Watch Kenneth climb. Climb on top of Charles. Climb up Charles till he straddles him just below his well-defined chest. How gyms brings such clarity to the life of gay men.

Do you like to work out? I have something big and heavy for you to lift. You’ll need to use both hands. Will you help me? You’re such a good friend.

Kenneth turns his head and scans the tray of gleaming ramrod-straight steel blades and curved-and-gnarled steel points and chooses an ordinary pick. One that every dentist has taken to all our mouths. He taps it against the hard sides of Charles’ molars and he scrapes it and scrapes it against the impervious enamel of Charles’ canines and incisors. Now Kenneth reaches for a drill. He turns it on. Whir, whir, whir. Listen to it shriek.

Kenneth doesn’t put the drill to Charles’ tooth. Where did it go? Kenneth puts the sharp, shiny point at the end of the pick against Charles’ tooth and drags it with a tiny screech to the border where white enamel meets pink gum.

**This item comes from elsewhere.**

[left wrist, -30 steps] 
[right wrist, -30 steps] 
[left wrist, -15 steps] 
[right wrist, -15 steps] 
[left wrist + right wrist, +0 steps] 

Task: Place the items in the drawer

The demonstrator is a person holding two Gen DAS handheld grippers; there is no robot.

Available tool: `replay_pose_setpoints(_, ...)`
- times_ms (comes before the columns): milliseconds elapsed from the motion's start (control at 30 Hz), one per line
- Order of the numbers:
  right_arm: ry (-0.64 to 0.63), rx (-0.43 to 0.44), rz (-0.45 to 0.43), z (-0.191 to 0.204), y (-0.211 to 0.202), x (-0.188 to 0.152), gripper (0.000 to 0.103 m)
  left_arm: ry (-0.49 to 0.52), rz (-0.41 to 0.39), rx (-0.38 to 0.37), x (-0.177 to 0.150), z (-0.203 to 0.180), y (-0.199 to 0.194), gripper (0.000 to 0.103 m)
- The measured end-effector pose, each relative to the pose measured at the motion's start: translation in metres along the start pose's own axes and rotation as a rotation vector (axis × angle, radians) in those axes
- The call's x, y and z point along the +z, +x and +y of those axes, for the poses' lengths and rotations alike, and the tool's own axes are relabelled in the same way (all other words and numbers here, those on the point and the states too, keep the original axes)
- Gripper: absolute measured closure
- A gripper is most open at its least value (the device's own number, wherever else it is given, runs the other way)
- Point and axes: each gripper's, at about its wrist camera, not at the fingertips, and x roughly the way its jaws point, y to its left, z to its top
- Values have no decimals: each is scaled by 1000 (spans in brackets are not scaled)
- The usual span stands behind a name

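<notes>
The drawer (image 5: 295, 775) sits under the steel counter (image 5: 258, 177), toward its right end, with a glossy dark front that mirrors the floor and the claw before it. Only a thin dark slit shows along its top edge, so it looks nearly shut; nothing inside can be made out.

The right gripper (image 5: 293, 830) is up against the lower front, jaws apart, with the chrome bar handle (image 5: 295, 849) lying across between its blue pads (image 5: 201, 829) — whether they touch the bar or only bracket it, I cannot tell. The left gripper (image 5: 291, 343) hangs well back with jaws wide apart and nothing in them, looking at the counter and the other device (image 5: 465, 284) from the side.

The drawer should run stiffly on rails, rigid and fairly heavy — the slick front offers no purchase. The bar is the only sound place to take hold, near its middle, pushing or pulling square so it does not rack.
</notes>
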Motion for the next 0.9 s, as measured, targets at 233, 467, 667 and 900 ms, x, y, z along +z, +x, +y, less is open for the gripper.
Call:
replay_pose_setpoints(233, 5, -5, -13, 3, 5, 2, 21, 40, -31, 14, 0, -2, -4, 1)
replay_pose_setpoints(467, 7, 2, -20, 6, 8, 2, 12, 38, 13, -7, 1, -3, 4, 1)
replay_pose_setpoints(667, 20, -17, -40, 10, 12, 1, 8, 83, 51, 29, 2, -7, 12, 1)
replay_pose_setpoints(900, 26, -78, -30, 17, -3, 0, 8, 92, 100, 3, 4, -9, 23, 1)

Flinch, bitch, and I’ll let it rip through your tit, says Kenneth with a spit-filled hiss into Charles wide but scream-less mouth. Here’s the drill! Kenneth lets the whining tool get close enough to Charles’ tit, as hard and high as a tooth made of skin, so Charles can feel the vibration, the tiny breath of air from the spinning metal spike.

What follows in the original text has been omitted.